Instead of using convolutional networks and statistical priors jointly to estimate the physical parameters of ASM, some works implement the prediction of physical parameters entirely through CNN. DCPDN (Zhang and Patel, 2018) estimates the transmission map through a pyramid densely connected encoder-decoder network, and uses a symmetric U-Net to predict the atmospheric light $A$ . In order to improve the edge accuracy of the transmission map, DCPDN has designed a hybrid edge-preserving loss, which includes L2 loss, two-directional gradient loss, and feature edge loss.

DHD-Net (Xie et al., 2020) designs a segmentation-based haze density estimation algorithm, which can segment dense haze areas and divide the global atmosphere light $A$ candidate areas. HRGAN (Pang et al., 2018) utilizes a multi-scale fused dilated convolutional network to predict $t(x)$ , and employs a single-layer convolutional model to estimate $A$ . PMHLD (Chen et al., 2020) uses a patch map generator and refine the network for transmission map estimation, and utilizes VGG-16 for atmospheric light estimation. It is worth noting that if using regression training to obtain $A$ , the ground truth labels are generally required.

3.3. Non-explicitly Embedded ASM

ASM can be incorporated into CNN in a reformulated or embedded way. AOD-Net (Li et al., 2017a) founds that the end-to-end neural network can still be used to solve the ASM without directly using ground truth $t(x)$ and $A$ . According to the original ASM, the expression of $J(x)$ is

(15)

J(x)=\frac{1}{t(x)}I(x)-A\frac{1}{t(x)}+A.

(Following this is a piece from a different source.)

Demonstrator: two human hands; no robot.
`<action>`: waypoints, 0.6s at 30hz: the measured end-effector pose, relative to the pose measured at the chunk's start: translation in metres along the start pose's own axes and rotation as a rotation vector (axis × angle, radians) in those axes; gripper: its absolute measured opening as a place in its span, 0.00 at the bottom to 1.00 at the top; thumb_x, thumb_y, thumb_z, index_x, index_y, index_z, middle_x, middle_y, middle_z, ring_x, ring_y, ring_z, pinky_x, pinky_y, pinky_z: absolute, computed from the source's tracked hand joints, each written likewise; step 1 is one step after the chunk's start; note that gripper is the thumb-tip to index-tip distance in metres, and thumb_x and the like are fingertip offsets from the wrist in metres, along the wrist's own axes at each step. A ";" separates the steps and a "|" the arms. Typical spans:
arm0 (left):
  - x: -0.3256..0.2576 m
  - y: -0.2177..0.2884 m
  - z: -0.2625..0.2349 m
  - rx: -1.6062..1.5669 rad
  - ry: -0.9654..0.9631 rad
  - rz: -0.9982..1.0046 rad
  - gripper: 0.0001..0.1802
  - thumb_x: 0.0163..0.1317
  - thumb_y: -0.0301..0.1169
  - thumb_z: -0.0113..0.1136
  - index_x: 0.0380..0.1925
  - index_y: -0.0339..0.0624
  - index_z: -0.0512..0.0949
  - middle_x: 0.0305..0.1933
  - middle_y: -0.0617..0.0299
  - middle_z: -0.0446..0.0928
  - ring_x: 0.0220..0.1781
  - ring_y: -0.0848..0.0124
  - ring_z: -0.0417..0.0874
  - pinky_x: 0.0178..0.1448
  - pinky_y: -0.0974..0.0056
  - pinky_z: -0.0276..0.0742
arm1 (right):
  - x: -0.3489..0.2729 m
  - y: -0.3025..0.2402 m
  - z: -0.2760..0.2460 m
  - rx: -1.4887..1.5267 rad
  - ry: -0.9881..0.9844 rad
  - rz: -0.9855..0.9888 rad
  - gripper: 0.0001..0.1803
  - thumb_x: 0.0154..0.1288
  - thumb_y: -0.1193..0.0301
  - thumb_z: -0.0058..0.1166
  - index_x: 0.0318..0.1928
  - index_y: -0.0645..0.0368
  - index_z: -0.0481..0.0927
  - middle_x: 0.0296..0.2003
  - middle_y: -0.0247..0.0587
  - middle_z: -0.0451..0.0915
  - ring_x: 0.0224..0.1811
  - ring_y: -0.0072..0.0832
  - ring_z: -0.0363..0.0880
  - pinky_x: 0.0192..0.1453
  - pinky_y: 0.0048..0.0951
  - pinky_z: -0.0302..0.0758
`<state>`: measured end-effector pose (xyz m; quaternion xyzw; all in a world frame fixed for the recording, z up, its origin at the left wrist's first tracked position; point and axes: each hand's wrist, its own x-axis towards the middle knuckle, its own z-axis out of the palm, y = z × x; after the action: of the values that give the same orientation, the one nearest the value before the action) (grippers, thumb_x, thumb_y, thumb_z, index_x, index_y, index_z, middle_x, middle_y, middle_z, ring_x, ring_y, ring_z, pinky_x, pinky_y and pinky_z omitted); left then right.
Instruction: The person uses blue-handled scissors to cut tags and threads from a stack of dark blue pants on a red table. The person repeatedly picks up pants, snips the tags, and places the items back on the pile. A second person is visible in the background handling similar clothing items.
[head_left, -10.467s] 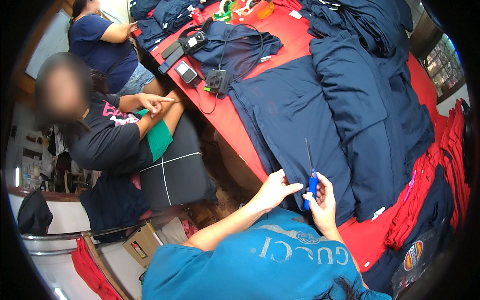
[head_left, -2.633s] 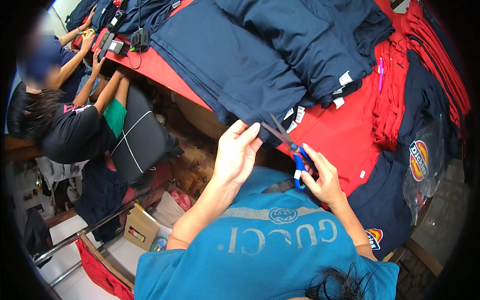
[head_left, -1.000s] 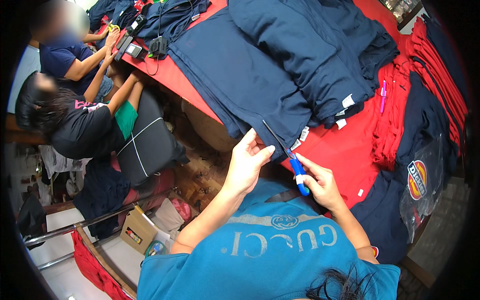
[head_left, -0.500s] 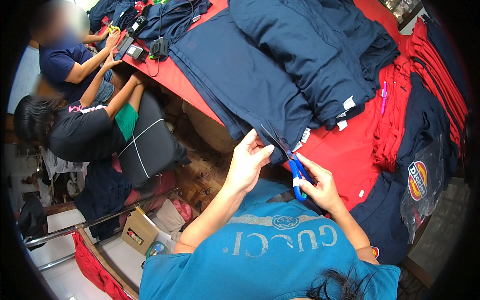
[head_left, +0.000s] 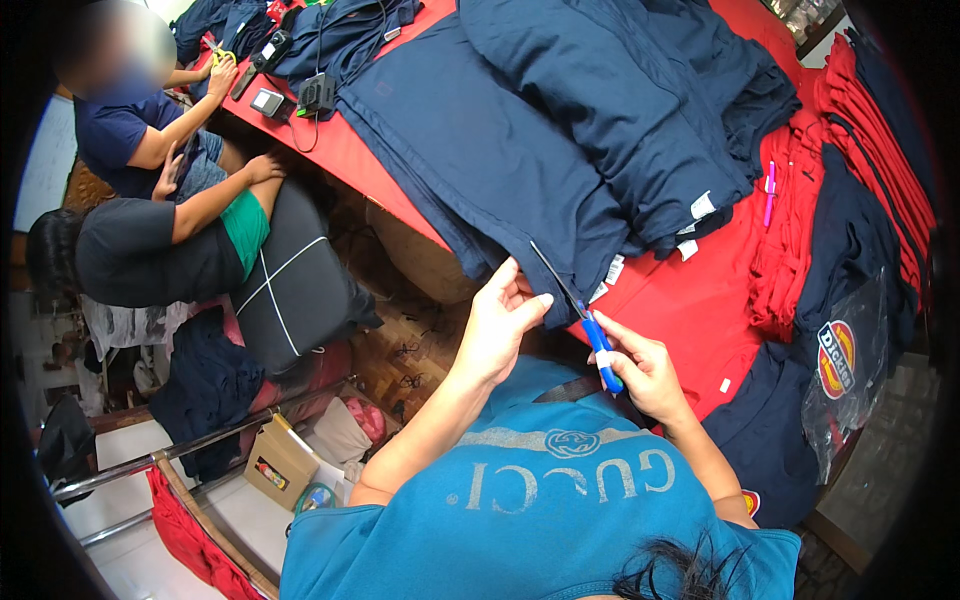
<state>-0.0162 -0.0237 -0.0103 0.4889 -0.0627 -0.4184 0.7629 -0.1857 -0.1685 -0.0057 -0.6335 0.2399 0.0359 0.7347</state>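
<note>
A navy garment [head_left: 480, 140] lies spread on the red-covered table, its near corner hanging at the edge in front of me. My left hand [head_left: 503, 322] is closed, pinching that corner between thumb and fingers. My right hand [head_left: 642, 372] grips a pair of scissors [head_left: 604, 352] by their blue handles. The scissors' blades are closed together and lie along the garment's near edge, pointing away from me and to the left. White tags [head_left: 612, 270] stick out beside the blades.
More navy garments [head_left: 640, 110] are heaped behind. Folded red garments [head_left: 785, 240] with a pink pen [head_left: 769, 195] on them and a clear plastic bag [head_left: 845, 370] are at right. Small black devices [head_left: 316, 95] sit far left, near two seated people, one holding yellow scissors [head_left: 224, 57].
The scissors' blades and handles have come together from slightly apart. My left hand keeps its pinch. The co-worker in black has drawn a phone-like object back from the table.
</note>
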 end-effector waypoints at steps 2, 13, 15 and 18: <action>0.006 -0.006 -0.010 -0.031 0.019 0.017 0.20 0.64 0.21 0.57 0.57 0.37 0.71 0.47 0.61 0.77 0.51 0.74 0.78 0.56 0.66 0.74 | -0.003 0.000 -0.001 0.041 -0.012 0.065 0.30 0.65 0.73 0.56 0.67 0.65 0.67 0.50 0.46 0.80 0.46 0.20 0.77 0.49 0.23 0.75; 0.012 0.008 -0.012 0.050 -0.039 0.012 0.20 0.62 0.20 0.58 0.56 0.33 0.71 0.50 0.59 0.78 0.51 0.73 0.79 0.57 0.68 0.75 | 0.023 0.000 0.012 -0.110 0.036 -0.193 0.29 0.65 0.76 0.54 0.66 0.65 0.67 0.49 0.45 0.80 0.46 0.19 0.76 0.49 0.23 0.74; 0.014 0.011 -0.010 -0.013 -0.003 0.005 0.18 0.63 0.20 0.58 0.53 0.34 0.73 0.47 0.61 0.78 0.48 0.75 0.78 0.53 0.70 0.74 | 0.022 -0.001 0.006 -0.043 0.017 -0.070 0.28 0.65 0.76 0.54 0.66 0.66 0.67 0.49 0.45 0.80 0.46 0.19 0.76 0.49 0.23 0.74; 0.023 0.014 -0.014 -0.104 0.058 0.003 0.11 0.63 0.21 0.57 0.46 0.36 0.76 0.42 0.67 0.77 0.41 0.80 0.77 0.47 0.73 0.74 | 0.020 -0.003 0.007 -0.058 0.030 -0.018 0.29 0.65 0.75 0.55 0.66 0.65 0.68 0.47 0.44 0.80 0.45 0.20 0.77 0.50 0.23 0.74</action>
<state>0.0139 -0.0281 -0.0136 0.4605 -0.0193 -0.4054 0.7894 -0.1646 -0.1676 -0.0103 -0.6571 0.2443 0.0267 0.7126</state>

AOD-Net proposes $K(x)$ , which has no actual physical meaning, as an intermediate parameter describing $t(x)$ and $A$ . $K(x)$ is defined as

(16)

K(x)=\frac{\frac{1}{t(x)}(I(x)-A)+(A-b)}{I(x)-1},

where $b$ equals $1$ . According to the ASM theory, $J(x)$ can be uniquely determined by $K(x)$ as

(17)

J(x)=K(x)I(x)-K(x)+1.

AOD-Net considers that the non-joint transmission map and atmospheric light prediction process may produce accumulated errors. Therefore, independent estimation of $K(x)$ can reduce the systematic error. FAMED-Net (Zhang and Tao, 2020) extends this formulation in a multi-scale framework and utilizes fully point-wise convolutions to achieve fast and accurate dehazing performance. DehazeGAN (Zhu et al., 2018) incorporates the idea of differentiable programming into the estimation process of $A$ and $t(x)$ . Combined with a reformulated ASM, DehazeGAN also implements an end-to-end dehazing pipeline. PFDN (Dong and Pan, 2020) embeds ASM in the network design and proposes a feature dehazing unit, which removes haze in a well-designed feature space rather in the raw image space. It is instructive that ASM can still help the dehazing task for non-explicit parameter estimation.

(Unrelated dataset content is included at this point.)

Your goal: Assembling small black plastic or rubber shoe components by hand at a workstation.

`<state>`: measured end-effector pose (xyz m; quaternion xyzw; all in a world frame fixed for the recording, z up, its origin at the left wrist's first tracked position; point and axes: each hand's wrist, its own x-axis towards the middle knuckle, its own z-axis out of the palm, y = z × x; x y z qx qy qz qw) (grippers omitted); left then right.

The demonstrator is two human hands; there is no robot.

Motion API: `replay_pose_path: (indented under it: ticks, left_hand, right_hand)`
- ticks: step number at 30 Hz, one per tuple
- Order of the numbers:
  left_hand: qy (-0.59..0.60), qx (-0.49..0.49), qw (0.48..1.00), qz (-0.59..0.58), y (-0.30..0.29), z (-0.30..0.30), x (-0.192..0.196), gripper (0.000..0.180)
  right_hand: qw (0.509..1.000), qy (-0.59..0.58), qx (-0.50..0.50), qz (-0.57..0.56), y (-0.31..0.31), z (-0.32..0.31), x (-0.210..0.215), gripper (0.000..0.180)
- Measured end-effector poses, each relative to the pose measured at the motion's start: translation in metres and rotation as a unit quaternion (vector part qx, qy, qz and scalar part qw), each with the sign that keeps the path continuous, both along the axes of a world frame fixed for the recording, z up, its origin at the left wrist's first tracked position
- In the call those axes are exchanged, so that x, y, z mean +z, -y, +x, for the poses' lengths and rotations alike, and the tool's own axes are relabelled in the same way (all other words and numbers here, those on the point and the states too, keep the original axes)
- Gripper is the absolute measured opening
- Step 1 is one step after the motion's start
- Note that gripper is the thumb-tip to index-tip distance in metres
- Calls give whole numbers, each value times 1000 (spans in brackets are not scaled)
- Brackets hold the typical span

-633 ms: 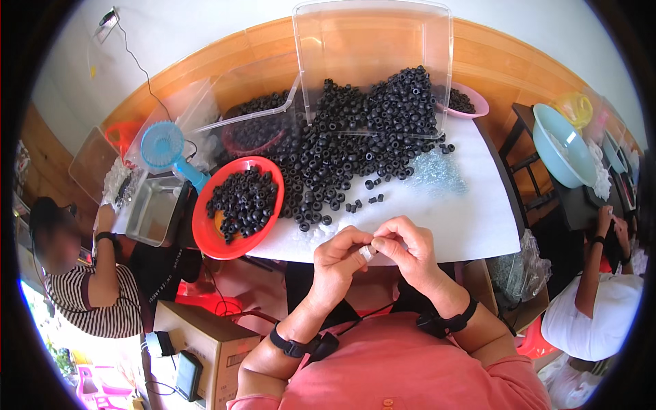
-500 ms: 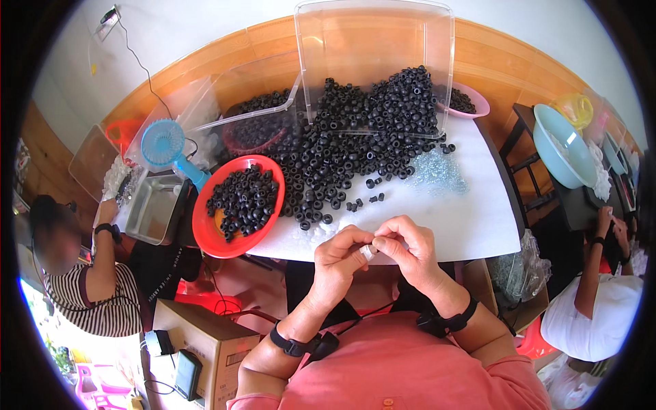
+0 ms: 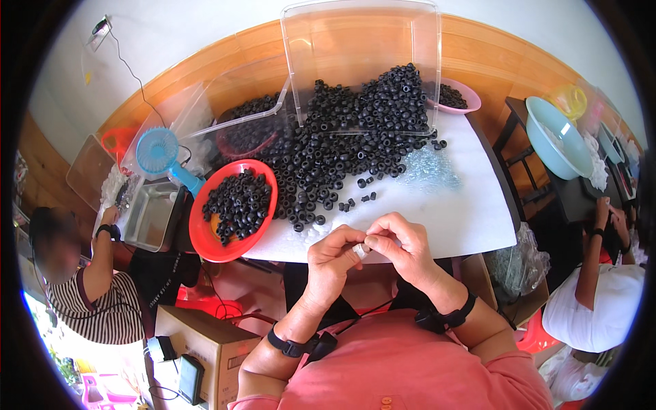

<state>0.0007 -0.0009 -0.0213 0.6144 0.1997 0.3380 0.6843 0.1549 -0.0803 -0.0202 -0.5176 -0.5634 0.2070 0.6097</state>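
My left hand (image 3: 333, 261) and my right hand (image 3: 398, 244) meet at the near edge of the white table (image 3: 456, 217), fingertips pinched together around a small pale part (image 3: 360, 250). Just beyond them lie a few loose black rings (image 3: 355, 200). Further back, a large heap of black rings (image 3: 355, 140) spreads across the table. A red bowl (image 3: 217, 238) holding more black rings sits to the left of my left hand.
A tipped clear plastic bin (image 3: 362, 48) stands behind the heap, another clear bin (image 3: 239, 116) to its left. A blue hand fan (image 3: 158, 154), a pink bowl (image 3: 459, 98) and a pile of small clear pieces (image 3: 427, 171) are nearby. Other people sit left and right.
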Motion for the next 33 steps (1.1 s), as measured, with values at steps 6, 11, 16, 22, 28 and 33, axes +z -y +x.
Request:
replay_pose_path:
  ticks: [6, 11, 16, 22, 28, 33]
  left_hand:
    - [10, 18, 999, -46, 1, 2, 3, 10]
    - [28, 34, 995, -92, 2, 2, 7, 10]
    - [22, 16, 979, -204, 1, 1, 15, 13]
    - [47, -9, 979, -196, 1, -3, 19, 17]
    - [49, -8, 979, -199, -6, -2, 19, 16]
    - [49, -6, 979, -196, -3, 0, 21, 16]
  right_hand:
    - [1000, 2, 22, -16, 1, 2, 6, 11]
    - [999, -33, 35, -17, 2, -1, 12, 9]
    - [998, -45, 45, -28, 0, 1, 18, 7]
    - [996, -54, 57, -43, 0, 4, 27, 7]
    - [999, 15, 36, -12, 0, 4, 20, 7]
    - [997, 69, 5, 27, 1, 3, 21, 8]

3.4. Generative Adversarial Networks

Generative adversarial networks have an important impact on dehazing research. In general, supervised dehazing networks that rely on paired data can use adversarial loss as an auxiliary supervisory signal. Adversarial loss (Gui et al., 2022) can be seen as two parts: the training objective of the generator is to generate images that the discriminator considers to be real. The optimization purpose of the discriminator is to distinguish the generated image from the real image contained in the dataset as possible as it could. For dehazing task, the effect of the adversarial loss is to make the generated image closer to the real one, which is beneficial for the optimization of the haze-free $J(x)$ and transmission map $t(x)$ (Zhang et al., 2019a), as shown in Fig. 6.

Inspired by patchGAN (Isola et al., 2017), which can better preserve high-frequency information, DH-GAN (Sim et al., 2018), RI-GAN (Dudhane et al., 2019) and DehazingGAN (Zhang et al., 2020c) use $N\times N$ patches instead of a single value as the output of the discriminator. Several works explore joint training mechanisms of multiple discriminators, such as EPDN (Qu et al., 2019) and PGC-UNet (Zhao et al., 2021a). Discriminator $D_{1}$ is used to guide the generator on a fine scale, while discriminator $D_{2}$ helps the generator to produce a global realistic output on a coarse scale. In order to realize the joint training of the two discriminators, EPDN downsamples the input image of $D_{1}$ by a factor of $2$ as the input of $D_{2}$ . The adversarial loss is

(18)

L_{adv}=\min_{G}[\max_{D_{1},D_{2}}\sum_{k=1,2}\ell_{A}(G,D_{k})],

where the form of adversarial loss $\ell_{A}$ is the same as the single GAN. The exploration of GAN brings plug-and-play tools to supervised algorithms. Since the training of the discriminator can be done in an unsupervised manner, the quality of the dehazed images can be improved without the requirement of extra labels. However, the training of GAN sometimes suffers from instability and non-convergence, which may bring certain additional difficulties to the training of the dehazing network.

3.5. Level-aware

According to the scattering theory, the farther the scene is from the camera, the more aerosol particles pass through. This means that areas within a single hazy image that are farther from the camera have higher densities of haze. Therefore, LAP-Net (Li et al., 2019b) proposes that the algorithm should consider the difference in haze density inside the image. Through multi-stage joint training, LAP-Net implements an easy-to-hard model that focuses on a specific haze density level by a stage-wise loss

(19)

\hat{t}^{s}(x)=\begin{cases}\mathcal{F}(I(x),\theta^{s}),\text{if }s=1,\\ \mathcal{F}(I(x),\theta^{s},\hat{t}^{s-1}(x)),\text{if }s>1,\end{cases}

where $\mathcal{F}$ represents the transmission map prediction network with parameter $\theta^{s}$ in stage $s$ . In the first stage, the transmission map prediction network is responsible for estimating the case with mild haze. In the second and subsequent stages, the prediction result of the previous stage and the hazy image are used as joint input for processing higher haze density.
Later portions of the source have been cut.